Men of Plastic () is a 2022 South Korean comedy film directed by Lim Jin-sun, starring Ma Dong-seok and Jung Kyung-ho. It was released on November 30, 2022.

Synopsis
Dae-guk is a man who was born and raised in Apgujeong-dong, an affluent neighborhood in Gangnam District in southern Seoul where plastic surgery and skin care clinics abound. He has booming business ideas and is eager to start his own plastic surgery business. He encounters Ji-woo (Jung Kyung-ho), the most talented plastic surgeon in the area who unfortunately loses his medical license.

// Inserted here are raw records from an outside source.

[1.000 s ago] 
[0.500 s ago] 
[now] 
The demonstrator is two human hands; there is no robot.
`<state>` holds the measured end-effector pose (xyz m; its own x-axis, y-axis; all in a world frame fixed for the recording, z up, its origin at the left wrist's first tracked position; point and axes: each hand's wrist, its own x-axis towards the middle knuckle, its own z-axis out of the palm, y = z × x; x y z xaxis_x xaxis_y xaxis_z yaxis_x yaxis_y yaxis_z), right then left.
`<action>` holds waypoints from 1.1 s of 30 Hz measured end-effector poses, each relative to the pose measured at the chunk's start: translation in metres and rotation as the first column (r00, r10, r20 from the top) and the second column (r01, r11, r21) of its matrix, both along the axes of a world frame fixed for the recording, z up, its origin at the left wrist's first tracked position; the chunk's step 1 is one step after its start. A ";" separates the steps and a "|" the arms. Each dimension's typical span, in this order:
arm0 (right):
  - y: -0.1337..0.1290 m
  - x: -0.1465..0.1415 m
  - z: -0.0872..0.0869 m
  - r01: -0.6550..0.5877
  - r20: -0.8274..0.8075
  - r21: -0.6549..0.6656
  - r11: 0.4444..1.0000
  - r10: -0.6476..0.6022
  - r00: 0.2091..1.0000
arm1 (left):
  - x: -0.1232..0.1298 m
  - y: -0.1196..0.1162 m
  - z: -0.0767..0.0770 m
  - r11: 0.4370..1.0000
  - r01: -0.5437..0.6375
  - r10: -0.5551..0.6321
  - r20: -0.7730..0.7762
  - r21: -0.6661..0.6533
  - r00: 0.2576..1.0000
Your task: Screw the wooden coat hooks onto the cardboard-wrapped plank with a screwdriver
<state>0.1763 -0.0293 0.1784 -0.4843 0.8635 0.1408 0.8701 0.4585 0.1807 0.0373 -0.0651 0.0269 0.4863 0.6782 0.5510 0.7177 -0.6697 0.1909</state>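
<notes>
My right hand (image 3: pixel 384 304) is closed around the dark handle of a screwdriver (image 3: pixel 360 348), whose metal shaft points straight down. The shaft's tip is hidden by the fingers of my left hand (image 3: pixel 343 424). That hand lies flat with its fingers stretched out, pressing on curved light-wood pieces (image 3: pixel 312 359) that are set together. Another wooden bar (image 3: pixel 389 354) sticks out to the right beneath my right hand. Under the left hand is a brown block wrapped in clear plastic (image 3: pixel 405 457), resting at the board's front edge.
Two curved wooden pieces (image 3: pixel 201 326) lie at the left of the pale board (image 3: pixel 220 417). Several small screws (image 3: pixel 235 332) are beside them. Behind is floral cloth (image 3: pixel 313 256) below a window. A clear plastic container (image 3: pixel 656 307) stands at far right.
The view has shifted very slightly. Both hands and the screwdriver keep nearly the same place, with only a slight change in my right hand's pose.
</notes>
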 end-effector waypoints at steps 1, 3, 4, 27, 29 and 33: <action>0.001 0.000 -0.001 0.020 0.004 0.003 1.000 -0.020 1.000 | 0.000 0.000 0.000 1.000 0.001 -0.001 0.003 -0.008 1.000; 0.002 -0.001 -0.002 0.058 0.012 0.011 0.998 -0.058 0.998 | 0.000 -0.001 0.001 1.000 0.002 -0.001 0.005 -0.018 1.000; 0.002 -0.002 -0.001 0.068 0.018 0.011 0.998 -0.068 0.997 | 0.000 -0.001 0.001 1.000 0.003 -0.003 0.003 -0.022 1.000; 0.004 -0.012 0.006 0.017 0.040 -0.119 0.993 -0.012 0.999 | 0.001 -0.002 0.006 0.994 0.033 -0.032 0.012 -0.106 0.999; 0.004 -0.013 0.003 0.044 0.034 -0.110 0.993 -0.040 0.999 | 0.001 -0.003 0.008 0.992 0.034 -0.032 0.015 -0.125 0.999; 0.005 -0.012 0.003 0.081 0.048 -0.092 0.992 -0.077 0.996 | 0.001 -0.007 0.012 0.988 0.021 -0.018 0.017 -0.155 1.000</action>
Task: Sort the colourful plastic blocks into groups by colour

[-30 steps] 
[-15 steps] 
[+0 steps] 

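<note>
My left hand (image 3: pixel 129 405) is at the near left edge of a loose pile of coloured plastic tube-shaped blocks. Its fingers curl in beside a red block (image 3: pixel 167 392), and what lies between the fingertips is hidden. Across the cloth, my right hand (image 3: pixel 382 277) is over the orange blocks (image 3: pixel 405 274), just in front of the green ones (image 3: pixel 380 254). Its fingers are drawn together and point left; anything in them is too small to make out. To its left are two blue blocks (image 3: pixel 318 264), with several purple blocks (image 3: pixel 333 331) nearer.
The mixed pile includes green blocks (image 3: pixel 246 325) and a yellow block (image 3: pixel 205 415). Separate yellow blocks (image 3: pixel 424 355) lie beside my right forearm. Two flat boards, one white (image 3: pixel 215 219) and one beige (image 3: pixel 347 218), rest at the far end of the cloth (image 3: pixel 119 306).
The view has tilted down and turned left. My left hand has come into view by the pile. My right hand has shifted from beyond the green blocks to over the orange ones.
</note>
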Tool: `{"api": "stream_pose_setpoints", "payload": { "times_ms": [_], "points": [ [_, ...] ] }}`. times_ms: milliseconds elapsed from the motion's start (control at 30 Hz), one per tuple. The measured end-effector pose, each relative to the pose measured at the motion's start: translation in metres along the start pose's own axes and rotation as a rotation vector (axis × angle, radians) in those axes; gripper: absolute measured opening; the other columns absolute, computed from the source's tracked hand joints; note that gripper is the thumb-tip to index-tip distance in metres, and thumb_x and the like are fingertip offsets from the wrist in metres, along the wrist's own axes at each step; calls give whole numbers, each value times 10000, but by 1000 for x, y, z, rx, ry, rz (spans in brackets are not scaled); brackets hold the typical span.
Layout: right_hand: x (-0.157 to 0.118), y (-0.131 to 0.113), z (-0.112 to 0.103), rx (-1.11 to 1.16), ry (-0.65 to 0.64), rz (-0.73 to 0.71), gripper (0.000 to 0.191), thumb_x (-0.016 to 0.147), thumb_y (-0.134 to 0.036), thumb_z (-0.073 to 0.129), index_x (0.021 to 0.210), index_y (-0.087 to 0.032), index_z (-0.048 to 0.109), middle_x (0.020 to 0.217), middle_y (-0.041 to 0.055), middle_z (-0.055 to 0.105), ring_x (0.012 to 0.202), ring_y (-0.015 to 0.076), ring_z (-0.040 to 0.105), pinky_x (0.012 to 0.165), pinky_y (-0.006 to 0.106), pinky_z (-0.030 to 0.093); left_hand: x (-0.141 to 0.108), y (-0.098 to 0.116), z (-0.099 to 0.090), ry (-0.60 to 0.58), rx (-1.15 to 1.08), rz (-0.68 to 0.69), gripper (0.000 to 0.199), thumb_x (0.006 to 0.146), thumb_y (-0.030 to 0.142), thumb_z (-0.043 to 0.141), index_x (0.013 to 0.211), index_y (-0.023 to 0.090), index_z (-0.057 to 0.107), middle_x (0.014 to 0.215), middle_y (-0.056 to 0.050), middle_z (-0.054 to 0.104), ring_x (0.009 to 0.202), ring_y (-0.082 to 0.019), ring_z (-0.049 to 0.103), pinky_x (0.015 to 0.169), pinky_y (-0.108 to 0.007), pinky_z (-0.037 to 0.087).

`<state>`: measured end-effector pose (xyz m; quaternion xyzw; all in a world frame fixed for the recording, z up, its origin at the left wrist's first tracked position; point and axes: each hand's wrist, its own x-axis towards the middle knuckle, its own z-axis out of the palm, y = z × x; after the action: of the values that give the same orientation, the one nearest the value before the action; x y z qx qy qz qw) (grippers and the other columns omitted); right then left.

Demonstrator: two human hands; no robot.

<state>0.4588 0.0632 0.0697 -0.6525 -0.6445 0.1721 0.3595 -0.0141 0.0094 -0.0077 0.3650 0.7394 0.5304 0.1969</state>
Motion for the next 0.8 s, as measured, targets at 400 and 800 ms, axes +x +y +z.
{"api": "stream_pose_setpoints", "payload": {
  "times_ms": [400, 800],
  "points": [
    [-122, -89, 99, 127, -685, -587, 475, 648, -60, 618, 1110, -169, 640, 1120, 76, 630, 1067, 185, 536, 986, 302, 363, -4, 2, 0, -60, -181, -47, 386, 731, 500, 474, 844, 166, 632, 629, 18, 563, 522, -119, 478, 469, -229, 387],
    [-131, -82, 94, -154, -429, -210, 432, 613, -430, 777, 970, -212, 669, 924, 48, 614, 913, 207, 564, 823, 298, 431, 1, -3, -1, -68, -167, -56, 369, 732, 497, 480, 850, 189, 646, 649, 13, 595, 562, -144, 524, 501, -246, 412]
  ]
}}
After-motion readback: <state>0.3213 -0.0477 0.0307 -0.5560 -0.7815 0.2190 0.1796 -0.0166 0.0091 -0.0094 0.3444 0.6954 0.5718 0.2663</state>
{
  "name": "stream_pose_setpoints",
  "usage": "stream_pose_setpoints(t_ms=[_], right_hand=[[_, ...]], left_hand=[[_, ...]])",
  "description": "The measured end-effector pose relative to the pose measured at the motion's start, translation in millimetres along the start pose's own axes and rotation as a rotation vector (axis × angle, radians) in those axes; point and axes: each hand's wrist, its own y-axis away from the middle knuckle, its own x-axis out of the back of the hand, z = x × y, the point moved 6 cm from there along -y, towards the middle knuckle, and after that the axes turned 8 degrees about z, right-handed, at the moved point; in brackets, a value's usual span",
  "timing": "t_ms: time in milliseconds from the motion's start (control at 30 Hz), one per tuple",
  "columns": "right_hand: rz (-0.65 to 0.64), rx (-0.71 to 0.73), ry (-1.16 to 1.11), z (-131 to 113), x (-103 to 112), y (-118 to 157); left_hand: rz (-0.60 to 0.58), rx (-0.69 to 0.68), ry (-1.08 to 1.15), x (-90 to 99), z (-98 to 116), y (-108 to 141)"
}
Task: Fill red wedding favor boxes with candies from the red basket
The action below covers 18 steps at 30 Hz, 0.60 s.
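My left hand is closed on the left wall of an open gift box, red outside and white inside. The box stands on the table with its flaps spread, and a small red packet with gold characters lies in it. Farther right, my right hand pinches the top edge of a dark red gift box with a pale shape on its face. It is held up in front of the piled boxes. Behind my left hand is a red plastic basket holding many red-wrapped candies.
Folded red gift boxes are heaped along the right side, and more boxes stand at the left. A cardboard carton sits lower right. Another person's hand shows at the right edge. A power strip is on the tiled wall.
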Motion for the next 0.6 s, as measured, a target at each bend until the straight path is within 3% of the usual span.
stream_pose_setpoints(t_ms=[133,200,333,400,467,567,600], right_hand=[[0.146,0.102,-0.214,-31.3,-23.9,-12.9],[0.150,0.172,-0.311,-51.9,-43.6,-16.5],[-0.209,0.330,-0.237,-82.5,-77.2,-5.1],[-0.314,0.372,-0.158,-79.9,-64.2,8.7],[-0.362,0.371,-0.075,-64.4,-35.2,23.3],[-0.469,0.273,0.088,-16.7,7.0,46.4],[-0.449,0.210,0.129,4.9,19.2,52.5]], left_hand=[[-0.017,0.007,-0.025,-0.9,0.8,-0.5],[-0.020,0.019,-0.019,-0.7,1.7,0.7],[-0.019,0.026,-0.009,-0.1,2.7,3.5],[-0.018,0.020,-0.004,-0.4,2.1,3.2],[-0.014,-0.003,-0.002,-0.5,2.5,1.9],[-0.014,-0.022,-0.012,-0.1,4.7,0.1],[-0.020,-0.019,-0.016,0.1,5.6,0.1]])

Together, they lead the way in Apgujeong-dong's plastic surgery industry.

Cast
 Ma Dong-seok as Dae-guk, a native Apgujeong-dong resident with booming a business idea
 Jung Kyung-ho as Park Ji-woo, a talented plastic surgeon who loses his medical license.
 Oh Na-ra as Oh Mi-jeong, the head of Insa Plastic Surgery's consultation office.
 Choi Byung-mo as Cho Tae-cheon, a charismatic businessman.
 Oh Yeon-seo as Hong Gyu Ok, the director of an Apgujeong VIP esthetic shop.
 Ryu Seung-soo
 Lim Hyeong-jun
 Han Bo-reum
 Jung Ji-so

Production
Principal photography began in August 2020 and ended on November 20, 2020.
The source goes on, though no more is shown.